Collected data

Segment Open

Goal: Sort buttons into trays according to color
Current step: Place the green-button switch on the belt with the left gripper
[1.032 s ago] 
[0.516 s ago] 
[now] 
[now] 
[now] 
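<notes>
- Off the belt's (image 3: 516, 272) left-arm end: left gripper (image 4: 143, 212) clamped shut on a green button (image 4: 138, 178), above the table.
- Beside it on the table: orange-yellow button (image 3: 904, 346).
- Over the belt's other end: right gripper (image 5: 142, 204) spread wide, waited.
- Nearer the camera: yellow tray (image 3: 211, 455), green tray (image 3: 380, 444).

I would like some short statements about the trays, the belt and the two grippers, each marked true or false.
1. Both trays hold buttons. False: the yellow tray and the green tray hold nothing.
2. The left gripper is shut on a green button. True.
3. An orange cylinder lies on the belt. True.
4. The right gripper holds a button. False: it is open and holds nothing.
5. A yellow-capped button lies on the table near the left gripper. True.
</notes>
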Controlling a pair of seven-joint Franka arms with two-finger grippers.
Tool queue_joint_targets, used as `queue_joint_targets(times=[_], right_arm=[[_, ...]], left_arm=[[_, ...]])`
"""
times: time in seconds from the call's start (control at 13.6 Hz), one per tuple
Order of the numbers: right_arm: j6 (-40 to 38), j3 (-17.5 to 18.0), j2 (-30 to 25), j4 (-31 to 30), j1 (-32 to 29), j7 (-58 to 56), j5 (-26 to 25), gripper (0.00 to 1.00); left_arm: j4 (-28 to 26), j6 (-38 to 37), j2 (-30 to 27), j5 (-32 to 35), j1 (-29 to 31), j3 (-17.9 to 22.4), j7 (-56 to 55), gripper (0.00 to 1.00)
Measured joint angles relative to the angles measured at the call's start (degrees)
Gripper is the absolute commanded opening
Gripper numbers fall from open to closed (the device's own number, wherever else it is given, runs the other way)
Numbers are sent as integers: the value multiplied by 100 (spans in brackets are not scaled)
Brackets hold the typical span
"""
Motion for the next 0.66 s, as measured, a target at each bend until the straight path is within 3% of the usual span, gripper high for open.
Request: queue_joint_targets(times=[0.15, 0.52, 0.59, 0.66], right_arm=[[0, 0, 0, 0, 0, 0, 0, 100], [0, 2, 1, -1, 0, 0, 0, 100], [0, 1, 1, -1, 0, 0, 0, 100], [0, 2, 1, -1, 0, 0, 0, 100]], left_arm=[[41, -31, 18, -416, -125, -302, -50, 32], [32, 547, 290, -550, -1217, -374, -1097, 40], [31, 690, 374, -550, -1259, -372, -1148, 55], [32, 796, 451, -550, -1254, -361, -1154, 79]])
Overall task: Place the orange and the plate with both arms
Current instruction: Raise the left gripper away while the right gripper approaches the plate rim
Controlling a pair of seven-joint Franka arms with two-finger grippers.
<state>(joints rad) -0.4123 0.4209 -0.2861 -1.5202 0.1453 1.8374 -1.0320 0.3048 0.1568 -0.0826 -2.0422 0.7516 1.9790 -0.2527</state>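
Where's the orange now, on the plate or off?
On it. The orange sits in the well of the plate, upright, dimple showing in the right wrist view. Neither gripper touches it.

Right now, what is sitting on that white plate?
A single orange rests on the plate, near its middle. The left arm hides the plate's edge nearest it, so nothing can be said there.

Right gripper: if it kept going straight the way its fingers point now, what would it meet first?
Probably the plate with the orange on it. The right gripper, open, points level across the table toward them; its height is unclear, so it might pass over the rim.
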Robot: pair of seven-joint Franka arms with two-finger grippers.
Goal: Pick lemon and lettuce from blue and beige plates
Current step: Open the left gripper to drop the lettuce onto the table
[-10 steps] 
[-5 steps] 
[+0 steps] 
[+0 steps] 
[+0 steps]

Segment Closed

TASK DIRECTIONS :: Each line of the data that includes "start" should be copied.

ANSWER TO THIS EXERCISE ::
times: time in seconds from the call's start (control at 13.6 Hz), one per tuple
Measured joint angles relative to the angles measured at the call's start (degrees)

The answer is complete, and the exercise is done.